Thoughts On The Design Of The Fossil DVCS
Two questions (or criticisms) that arise frequently regarding Fossil can be summarized as follows:
- Why is Fossil based on SQLite instead of a distributed NoSQL database?
- Why is Fossil written in C instead of a modern high-level language?
Neither question can be answered directly because they are both based on false assumptions. We claim that Fossil is not based on SQLite at all and that Fossil is not based on a distributed NoSQL database because Fossil is a distributed NoSQL database. And, Fossil does use a modern high-level language for its implementation, namely SQL.
Fossil Is A NoSQL Database
We begin with the first question: Fossil is not based on a distributed NoSQL database because Fossil is a distributed NoSQL database. Fossil is not based on SQLite. The current implementation of Fossil uses SQLite as a local store for the content of the distributed database and as a cache for meta-information about the distributed database that is precomputed for quick and easy presentation. But the use of SQLite in this role is an implementation detail and is not fundamental to the design. Some future version of Fossil might do away with SQLite and substitute a pile-of-files or a key/value database in place of SQLite. (Actually, that is very unlikely to happen since SQLite works amazingly well in its current role, but the point is that omitting SQLite from Fossil is a theoretical possibility.)

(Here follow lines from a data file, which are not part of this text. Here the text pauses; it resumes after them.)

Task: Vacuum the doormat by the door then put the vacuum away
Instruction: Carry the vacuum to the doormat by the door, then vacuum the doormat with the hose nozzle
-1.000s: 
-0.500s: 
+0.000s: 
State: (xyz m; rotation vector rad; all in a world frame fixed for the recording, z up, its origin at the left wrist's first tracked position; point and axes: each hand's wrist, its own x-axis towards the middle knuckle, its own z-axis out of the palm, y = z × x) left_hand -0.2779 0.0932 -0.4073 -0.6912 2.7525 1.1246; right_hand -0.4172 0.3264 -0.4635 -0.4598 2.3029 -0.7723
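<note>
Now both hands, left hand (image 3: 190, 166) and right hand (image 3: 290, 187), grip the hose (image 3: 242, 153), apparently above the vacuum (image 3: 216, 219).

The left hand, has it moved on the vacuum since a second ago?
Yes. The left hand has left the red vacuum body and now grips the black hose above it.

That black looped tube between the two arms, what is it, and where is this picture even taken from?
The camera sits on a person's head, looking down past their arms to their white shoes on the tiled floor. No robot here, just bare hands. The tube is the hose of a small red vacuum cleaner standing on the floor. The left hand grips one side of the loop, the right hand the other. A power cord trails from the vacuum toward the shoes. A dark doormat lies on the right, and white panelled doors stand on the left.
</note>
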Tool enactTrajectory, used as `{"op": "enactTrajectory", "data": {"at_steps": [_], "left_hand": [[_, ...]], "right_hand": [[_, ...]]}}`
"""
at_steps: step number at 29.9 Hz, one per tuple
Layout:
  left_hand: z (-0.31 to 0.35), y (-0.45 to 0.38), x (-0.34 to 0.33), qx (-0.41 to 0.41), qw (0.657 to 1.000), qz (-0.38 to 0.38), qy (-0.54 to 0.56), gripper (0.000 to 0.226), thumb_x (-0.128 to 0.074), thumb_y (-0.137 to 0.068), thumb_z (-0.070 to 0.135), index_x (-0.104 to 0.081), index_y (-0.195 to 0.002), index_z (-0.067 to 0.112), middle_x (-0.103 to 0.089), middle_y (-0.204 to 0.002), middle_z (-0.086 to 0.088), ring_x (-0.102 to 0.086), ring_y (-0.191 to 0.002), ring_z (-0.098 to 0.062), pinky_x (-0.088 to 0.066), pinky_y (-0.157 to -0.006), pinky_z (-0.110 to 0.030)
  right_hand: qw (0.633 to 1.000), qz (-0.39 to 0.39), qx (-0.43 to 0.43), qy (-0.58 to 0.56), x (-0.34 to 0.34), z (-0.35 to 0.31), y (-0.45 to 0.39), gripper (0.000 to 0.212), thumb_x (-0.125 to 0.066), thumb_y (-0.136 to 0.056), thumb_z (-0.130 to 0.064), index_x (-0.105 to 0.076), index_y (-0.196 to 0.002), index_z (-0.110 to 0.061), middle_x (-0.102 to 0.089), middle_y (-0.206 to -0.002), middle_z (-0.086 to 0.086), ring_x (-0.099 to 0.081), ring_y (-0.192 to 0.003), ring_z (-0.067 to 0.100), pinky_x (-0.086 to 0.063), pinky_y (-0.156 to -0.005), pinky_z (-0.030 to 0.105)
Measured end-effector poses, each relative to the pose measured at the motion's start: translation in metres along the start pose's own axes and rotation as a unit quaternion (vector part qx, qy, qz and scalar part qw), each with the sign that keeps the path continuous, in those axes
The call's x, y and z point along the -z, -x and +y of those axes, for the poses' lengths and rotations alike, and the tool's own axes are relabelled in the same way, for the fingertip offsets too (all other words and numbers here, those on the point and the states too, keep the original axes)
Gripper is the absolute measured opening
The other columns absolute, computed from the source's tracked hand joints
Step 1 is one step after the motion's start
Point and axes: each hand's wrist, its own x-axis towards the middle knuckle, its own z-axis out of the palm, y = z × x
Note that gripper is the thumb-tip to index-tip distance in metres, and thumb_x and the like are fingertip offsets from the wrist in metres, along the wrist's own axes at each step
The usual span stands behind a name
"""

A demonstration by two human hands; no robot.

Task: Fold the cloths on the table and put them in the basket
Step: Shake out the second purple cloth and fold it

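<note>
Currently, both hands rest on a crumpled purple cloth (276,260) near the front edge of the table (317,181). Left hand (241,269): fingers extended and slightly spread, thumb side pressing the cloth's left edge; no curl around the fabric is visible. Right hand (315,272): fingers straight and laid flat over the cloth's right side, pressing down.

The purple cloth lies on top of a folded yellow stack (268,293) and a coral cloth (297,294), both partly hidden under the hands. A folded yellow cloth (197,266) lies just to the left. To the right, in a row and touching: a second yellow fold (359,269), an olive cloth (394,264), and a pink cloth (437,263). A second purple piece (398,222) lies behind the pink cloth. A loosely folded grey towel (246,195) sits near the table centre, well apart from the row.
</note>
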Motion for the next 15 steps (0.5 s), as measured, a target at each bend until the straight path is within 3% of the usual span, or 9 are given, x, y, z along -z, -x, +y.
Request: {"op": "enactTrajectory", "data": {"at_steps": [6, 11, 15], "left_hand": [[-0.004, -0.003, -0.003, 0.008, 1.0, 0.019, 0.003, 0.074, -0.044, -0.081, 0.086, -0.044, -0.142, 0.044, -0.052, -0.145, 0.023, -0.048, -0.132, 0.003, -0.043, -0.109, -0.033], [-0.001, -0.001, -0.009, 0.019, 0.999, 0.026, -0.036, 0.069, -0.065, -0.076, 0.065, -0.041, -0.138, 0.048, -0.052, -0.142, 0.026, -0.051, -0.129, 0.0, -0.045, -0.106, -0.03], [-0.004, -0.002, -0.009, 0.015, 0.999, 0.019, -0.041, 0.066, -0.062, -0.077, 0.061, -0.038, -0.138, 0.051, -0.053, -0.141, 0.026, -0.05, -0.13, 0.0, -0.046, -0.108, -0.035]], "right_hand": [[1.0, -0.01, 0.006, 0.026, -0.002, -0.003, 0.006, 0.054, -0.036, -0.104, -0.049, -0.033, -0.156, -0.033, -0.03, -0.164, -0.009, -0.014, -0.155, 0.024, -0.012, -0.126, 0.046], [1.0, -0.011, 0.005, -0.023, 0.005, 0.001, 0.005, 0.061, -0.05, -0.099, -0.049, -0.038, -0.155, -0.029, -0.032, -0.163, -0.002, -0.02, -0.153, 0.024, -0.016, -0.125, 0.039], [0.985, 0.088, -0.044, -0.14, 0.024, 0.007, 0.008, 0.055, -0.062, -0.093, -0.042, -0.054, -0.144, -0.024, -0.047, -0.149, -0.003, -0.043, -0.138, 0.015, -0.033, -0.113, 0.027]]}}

The underlying database that Fossil implements has nothing to do with SQLite, or SQL, or even relational database theory. The underlying database is very simple: it is an unordered collection of "artifacts". An artifact is a list of bytes - a "file" in the usual manner of thinking. Many artifacts are simply the content of source files that have been checked into the Fossil repository. Call these "content artifacts". Other artifacts, known as "control artifacts", contain ASCII text in a particular format that defines relationships between other artifacts, such as which content artifacts that go together to form a particular version of the project. Each artifact is named by its SHA1 hash and is thus immutable. Artifacts can be added to the database but not removed (if we ignore the exceptional case of shunning.) Repositories synchronize by computing the union of their artifact sets. SQL and relation theory play no role in any of this.
SQL enters the picture only in the implementation details. The current implementation of Fossil stores each artifact as a BLOB in an SQLite database. The current implementation also parses up each control artifact as it arrives and stores the information discovered from that parse in various other SQLite tables to facilitate rapid generation of reports such as timelines, file histories, file lists, branch lists, and so forth. Note that all of this additional information is derived from the artifacts. The artifacts are canonical. The relational tables serve only as a cache. Everything in the relational tables can be recomputed from the artifacts, and in fact that is exactly what happens when one runs the "fossil rebuild" command on a repository.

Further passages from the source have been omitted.